Since the Internet can be accessed from virtually anywhere in the world, social media has the upper hand in regard to its audience. One of the biggest pros of the powerful tool is the ability to reach any and every desired audience, according to Epstein. “You are able to reach an extremely broad audience and set specific criteria for that audience in a way that transcends traditional print, radio and TV advertising,” he said.

“Big and broad as the social world may be, businesses can really benefit from the ability to target people in specific geographic locations, who meet select demographics, have certain interests or even those attending unique events,” added Williams. “For example, Houzz was developed as a platform expressly to connect businesses with local clientele. Sure, it’s now grown to accommodate other types of commerce, but at its core, it’s still a regional resource finder. Anytime social media can help cut through the clutter to make directly, meaningful connections both business and consumer, it’s really done its job.”

Aside from the broad reach, Epstein also believes social media outlets allow companies to craft a message and develop a voice — all while creating several points of engagement for clients. “They become a major component of your brand identity — your public face — and have enormous positive potential,” he said.

“Not only can we see audience response right away just by watching engagement on social posts, but we can also access actionable stats and data very quickly that can help to inform our next marketing moves,” said Williams.

“Social media offers limitless potential for creativity and the freedom to directly connect online with customers,” explained McIntosh. “It also allows businesses to reach a wider audience, interacting in real time. This helps organically build consumer relationships, affecting brand loyalty in a positive way.
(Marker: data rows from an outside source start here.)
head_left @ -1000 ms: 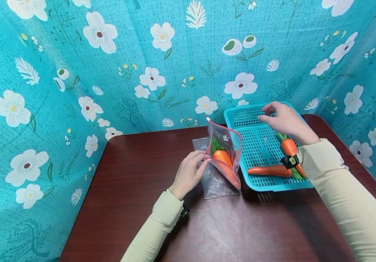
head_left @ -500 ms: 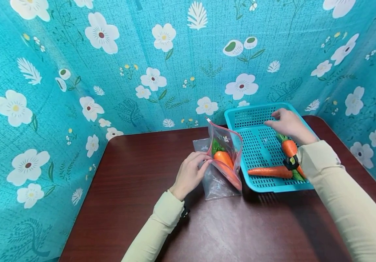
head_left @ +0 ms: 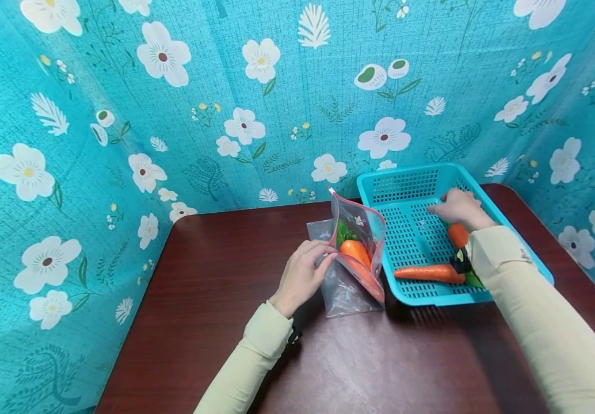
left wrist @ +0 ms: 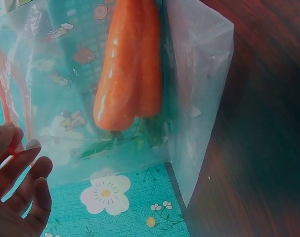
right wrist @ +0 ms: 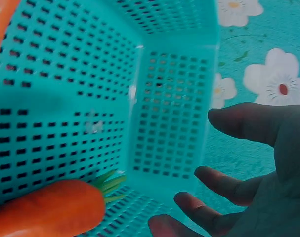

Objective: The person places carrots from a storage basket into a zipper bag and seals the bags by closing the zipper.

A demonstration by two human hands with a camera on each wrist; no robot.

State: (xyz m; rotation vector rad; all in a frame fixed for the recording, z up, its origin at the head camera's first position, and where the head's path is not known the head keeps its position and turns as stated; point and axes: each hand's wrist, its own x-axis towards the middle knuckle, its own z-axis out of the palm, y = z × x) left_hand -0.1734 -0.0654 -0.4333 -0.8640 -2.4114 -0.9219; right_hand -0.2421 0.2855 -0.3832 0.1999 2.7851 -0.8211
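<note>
In the head view my left hand pinches the red-edged mouth of a clear zip bag, which gapes open. Orange carrots with green tops lie inside the bag, side by side in the left wrist view. My right hand is over the turquoise basket, fingers spread and holding nothing. Just below it lies a carrot, partly hidden by the hand and sleeve in the head view; its green stems point toward the basket's far wall. Another carrot lies crosswise near the basket's front.
The bag and basket stand side by side on a dark brown wooden table. A turquoise flowered cloth hangs behind the table and at both sides. A black wrist strap sits at the right cuff.
My right hand has come down and a little to the right, nearer the carrot's leafy end, and covers more of it. The left hand keeps its hold on the bag.
</note>
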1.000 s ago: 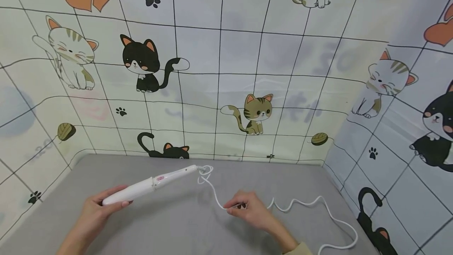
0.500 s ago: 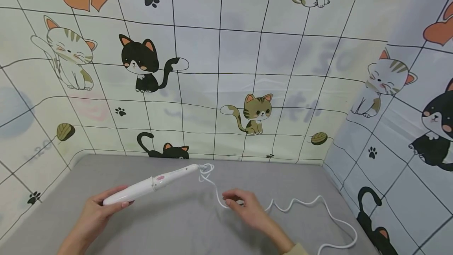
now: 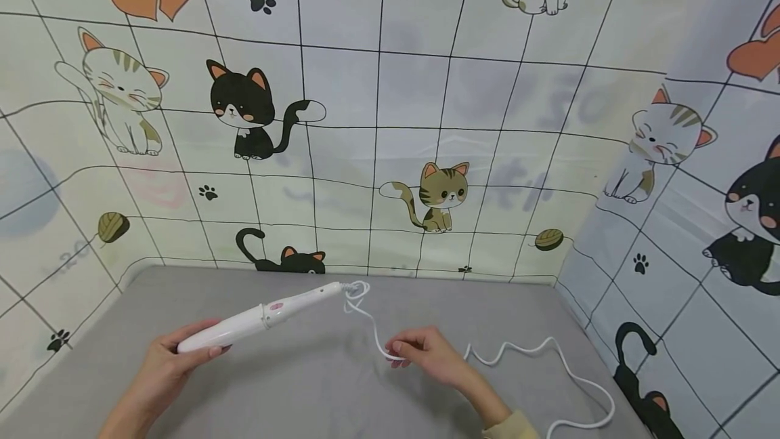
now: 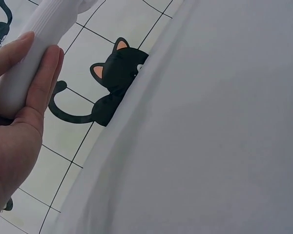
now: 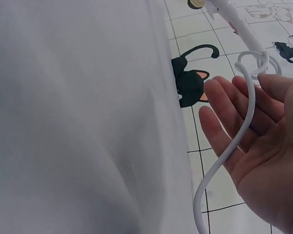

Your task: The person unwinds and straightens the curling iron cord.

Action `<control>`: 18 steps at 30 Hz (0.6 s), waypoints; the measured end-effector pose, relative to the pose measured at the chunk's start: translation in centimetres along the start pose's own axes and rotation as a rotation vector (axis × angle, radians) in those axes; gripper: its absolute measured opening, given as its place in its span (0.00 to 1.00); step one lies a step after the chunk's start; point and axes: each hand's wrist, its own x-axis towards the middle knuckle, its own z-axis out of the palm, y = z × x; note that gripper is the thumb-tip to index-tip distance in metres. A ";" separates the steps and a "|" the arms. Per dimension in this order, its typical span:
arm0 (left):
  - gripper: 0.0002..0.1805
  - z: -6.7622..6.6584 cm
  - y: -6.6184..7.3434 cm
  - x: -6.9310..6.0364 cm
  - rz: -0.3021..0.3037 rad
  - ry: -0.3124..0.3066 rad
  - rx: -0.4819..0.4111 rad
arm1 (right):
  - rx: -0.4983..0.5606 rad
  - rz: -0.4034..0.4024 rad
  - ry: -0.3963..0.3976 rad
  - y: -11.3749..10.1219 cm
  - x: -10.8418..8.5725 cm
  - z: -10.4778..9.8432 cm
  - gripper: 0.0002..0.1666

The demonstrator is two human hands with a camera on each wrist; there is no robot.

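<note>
My left hand grips the thick rounded end of a white corded wand, thumb on one side and fingers on the other. The wand tilts up to the right above the grey surface, with a small pink button on its slimmer half. From its thin end runs a white cord, bunched in small loops there. My right hand is under the cord, to the right of the wand. In the right wrist view, the cord lies across the loosely bent fingers, and the thumb does not close over it.
A grey cloth-covered surface spreads beneath both hands. The rest of the cord trails in waves to the right and front. Cat-printed curtains enclose the back and both sides.
The right hand pinched the cord a second ago; its fingers have since loosened and shifted slightly around it. The left hand and wand have hardly moved.
</note>
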 end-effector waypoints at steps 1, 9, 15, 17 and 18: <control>0.25 0.0 0.0 0.0 0.013 -0.006 -0.014 | -0.016 0.001 -0.007 0.1 -0.1 -0.1 0.13; 0.24 0.2 -0.2 0.0 -0.033 0.009 0.015 | -0.097 0.013 -0.024 0.5 -0.2 -0.1 0.11; 0.25 0.3 -0.4 0.2 -0.003 -0.030 -0.040 | -0.074 -0.001 -0.039 0.6 0.0 0.8 0.10; 0.26 0.3 -0.4 0.3 0.010 -0.048 -0.050 | -0.081 -0.001 -0.037 0.7 0.0 1.0 0.11; 0.26 0.3 -0.4 0.3 0.018 -0.055 -0.055 | -0.087 0.000 -0.036 0.6 0.1 1.1 0.11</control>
Through social media, businesses can humanize and add personality to their brand, differentiating themselves from the competition and turning one-time customers into lifelong fans.

“An open pathway of communication with customers also opens the door for real-time negative feedback,” she added. “Businesses need to be able to manage and respond to feedback quickly and honestly, using it as an opportunity to build positive consumer relationships.”
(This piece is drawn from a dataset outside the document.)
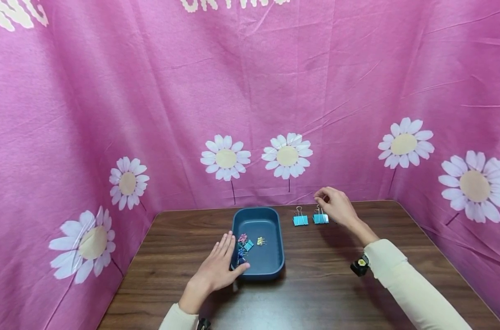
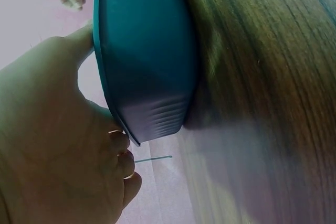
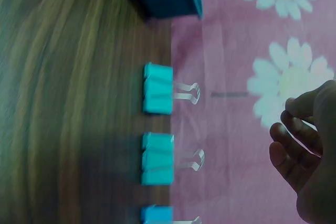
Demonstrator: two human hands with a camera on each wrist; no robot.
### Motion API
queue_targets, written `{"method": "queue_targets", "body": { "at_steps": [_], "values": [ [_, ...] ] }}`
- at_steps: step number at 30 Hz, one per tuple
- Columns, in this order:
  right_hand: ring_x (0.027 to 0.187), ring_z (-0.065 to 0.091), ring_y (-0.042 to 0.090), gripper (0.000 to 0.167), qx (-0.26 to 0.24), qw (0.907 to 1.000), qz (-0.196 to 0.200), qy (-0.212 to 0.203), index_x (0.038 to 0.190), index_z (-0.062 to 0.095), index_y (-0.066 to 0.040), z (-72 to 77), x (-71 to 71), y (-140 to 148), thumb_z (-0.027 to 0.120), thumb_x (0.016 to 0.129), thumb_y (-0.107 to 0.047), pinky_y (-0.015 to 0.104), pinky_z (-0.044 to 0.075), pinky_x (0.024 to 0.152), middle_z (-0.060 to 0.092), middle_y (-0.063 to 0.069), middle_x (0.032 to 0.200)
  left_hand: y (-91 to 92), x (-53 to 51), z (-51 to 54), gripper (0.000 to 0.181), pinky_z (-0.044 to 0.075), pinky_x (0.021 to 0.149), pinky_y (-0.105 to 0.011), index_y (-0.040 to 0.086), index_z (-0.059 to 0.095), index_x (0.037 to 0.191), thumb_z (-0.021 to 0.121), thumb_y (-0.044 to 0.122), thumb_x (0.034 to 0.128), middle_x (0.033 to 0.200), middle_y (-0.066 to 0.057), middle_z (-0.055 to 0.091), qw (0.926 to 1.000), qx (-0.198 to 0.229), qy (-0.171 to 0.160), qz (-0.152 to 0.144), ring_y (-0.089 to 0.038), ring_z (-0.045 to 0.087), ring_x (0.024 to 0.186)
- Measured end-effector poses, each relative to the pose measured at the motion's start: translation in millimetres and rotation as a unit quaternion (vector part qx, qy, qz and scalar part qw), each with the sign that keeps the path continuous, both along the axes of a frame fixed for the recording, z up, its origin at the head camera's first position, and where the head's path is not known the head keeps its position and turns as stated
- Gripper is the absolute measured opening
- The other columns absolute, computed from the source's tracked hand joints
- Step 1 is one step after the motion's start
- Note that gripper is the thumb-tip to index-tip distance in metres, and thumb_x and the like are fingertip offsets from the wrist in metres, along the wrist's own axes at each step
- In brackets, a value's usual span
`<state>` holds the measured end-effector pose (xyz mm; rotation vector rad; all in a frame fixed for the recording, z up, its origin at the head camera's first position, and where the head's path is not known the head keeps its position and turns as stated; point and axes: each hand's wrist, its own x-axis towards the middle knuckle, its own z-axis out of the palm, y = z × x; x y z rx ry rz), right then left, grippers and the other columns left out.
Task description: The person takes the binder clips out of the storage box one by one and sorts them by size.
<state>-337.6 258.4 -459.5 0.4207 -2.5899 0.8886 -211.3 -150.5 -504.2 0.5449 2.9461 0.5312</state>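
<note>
- At the bottom of the head view: left cream sleeve (image 1: 177, 318), cut off by the edge, with a black wrist device (image 1: 203, 324) partly showing; over to the right, right cream sleeve (image 1: 415, 279) and a second black device (image 1: 359, 265) at the wrist.
- Beneath everything: dark wood-grain surface (image 1: 270, 302), pale sheen along its near middle.
- Left hand (image 1: 214, 270) spread wide: fingers straight against the left rim of the blue tray (image 1: 260, 225), thumb reaching apart from them over the near left corner.
- Inside the tray, on its left side, nearest first: dark blue clips (image 1: 241, 258), bunched, number impossible to tell; just beyond, small teal clip (image 1: 248, 245); touching or nearly so, pink clip (image 1: 243, 238).
- Near the tray's middle, a little apart from that cluster: yellow clip (image 1: 261, 241).
- Right of the tray, toward the far edge of the surface: two larger teal clips (image 1: 300, 221) standing side by side, apart, silver handles raised; in the right wrist view, a third clip (image 3: 156, 214) in the same row, bluer, cut off by the frame.
- Above the right-hand teal one: right hand (image 1: 336, 205), fingers loosely curled, narrow gap to the thumb, nothing visible in the grasp.
- Farthest: pink cloth (image 1: 254, 91) with printed daisies (image 1: 287, 156).
</note>
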Motion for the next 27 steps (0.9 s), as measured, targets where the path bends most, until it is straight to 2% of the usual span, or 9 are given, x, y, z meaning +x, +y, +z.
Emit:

While social media does present a myriad of benefits, the upkeep required is a major downside for many businesses. “It’s time consuming to use social media strategically and effectively,” said Williams. “There’s no ‘off’ button for it and audiences are using it all the time, so there needs to be someone on the ready to post, interact and monitor activity almost constantly.
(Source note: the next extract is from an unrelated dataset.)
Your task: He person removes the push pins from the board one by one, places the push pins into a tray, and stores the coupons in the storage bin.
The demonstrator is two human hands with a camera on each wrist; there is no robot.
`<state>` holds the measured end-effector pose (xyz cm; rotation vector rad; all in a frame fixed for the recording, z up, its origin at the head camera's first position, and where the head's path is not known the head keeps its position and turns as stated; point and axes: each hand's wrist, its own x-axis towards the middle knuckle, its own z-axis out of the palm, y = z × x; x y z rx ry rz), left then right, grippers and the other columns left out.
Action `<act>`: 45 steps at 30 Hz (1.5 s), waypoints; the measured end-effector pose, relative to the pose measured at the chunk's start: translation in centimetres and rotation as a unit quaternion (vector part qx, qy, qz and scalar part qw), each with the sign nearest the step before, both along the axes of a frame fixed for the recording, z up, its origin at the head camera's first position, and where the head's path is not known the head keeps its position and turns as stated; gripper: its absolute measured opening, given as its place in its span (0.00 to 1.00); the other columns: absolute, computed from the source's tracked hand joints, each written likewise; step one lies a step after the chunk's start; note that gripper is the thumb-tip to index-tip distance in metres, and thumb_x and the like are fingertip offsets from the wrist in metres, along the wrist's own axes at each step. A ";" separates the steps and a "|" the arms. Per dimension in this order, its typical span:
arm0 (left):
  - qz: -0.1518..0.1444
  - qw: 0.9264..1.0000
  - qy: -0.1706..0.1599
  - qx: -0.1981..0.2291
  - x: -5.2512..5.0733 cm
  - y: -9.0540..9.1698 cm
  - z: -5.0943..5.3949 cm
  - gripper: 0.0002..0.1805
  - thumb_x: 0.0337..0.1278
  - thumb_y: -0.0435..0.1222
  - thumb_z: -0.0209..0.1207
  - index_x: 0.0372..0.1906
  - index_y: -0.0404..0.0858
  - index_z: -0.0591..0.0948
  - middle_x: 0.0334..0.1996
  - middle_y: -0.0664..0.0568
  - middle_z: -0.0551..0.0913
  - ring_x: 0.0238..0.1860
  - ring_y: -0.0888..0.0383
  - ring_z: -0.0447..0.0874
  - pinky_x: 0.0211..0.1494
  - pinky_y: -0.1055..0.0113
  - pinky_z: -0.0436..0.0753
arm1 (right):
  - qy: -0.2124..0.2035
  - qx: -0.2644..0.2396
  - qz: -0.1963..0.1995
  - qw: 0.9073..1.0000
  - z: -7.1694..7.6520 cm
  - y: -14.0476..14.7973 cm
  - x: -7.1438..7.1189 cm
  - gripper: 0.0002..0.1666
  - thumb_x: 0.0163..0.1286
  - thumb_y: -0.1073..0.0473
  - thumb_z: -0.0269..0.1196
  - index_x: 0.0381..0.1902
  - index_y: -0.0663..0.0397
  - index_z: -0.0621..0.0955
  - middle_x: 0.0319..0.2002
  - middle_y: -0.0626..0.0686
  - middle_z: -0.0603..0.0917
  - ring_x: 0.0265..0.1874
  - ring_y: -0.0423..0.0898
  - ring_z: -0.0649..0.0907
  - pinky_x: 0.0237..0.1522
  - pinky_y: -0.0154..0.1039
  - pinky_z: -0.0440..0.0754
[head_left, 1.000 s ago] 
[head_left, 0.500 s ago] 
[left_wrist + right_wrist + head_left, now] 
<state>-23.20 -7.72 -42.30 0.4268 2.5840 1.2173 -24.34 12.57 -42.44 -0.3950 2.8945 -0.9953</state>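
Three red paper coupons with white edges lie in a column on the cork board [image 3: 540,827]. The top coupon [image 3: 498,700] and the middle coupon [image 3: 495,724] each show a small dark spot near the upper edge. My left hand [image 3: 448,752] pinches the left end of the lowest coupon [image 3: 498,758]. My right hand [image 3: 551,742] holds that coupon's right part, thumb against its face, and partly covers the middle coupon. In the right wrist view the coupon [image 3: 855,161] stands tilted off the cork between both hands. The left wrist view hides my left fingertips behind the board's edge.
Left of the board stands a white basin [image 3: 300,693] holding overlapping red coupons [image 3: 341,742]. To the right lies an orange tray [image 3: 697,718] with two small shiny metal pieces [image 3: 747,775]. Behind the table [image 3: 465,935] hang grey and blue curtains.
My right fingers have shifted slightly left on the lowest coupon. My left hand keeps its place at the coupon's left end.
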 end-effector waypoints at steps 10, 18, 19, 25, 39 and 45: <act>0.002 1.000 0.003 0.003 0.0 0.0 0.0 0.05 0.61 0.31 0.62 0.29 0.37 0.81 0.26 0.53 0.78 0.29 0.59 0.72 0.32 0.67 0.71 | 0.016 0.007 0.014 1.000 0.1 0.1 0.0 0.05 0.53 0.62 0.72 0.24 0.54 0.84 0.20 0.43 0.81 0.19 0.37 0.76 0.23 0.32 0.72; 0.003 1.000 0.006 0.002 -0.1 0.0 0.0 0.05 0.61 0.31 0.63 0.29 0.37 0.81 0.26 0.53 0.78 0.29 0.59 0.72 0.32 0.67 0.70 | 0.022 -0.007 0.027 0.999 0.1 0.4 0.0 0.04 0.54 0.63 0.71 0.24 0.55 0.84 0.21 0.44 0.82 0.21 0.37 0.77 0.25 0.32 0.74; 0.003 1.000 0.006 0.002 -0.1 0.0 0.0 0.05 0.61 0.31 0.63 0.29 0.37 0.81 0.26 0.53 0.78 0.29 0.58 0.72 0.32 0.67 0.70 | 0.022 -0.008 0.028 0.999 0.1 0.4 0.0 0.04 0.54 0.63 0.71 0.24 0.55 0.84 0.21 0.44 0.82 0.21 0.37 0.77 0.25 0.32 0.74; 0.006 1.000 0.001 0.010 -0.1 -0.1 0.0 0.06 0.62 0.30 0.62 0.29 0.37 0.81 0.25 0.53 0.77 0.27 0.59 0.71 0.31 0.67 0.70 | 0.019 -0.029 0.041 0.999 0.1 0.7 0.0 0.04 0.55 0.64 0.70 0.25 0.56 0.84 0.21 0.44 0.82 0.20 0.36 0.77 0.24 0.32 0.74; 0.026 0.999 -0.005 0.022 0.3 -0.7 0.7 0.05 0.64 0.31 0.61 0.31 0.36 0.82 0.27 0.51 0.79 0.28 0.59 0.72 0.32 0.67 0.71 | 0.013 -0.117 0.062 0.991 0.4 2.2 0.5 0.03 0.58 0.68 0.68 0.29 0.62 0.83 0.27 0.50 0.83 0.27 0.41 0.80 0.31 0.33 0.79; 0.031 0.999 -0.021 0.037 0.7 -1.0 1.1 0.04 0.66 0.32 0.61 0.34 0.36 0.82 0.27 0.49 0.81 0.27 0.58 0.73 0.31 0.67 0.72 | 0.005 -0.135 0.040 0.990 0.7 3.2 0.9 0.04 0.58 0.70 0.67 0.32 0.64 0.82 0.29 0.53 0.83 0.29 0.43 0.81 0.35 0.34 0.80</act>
“Some may say it’s a pro that social media is ‘free to use,’ but that’s a false notion,” the marketing guru went on to explain. “Sure, any business can have profiles on social platforms at no charge, but it does take time, planning, strategy and business intelligence to use well. It can be a big misstep to relegate management of social media to entry level staff members simply to contain costs, when those staffers may not yet understand the nuances of customer communications, brand messaging and overall marketing goals.”

Epstein has observed the same thing, since customers expect different things from each platform. “Content creation, curation and copywriting become full-time jobs,” he said. “If you’re doing social media poorly, the contrast with your competitors will be obvious and negative.”

Despite the maintenance required for the efficacy of social media, with all of the networks available today, it’s easy to establish an online presence. However, Williams believes the industry is only going to keep growing, offering professionals a tidbit of advice to stay ahead of the technological curve. “Next up for consideration will be SnapChat,” she said. “For our industry, this platform is still in its fledgling stage, but I suggest businesses set up their accounts now so they’re ready when tide turns this direction.”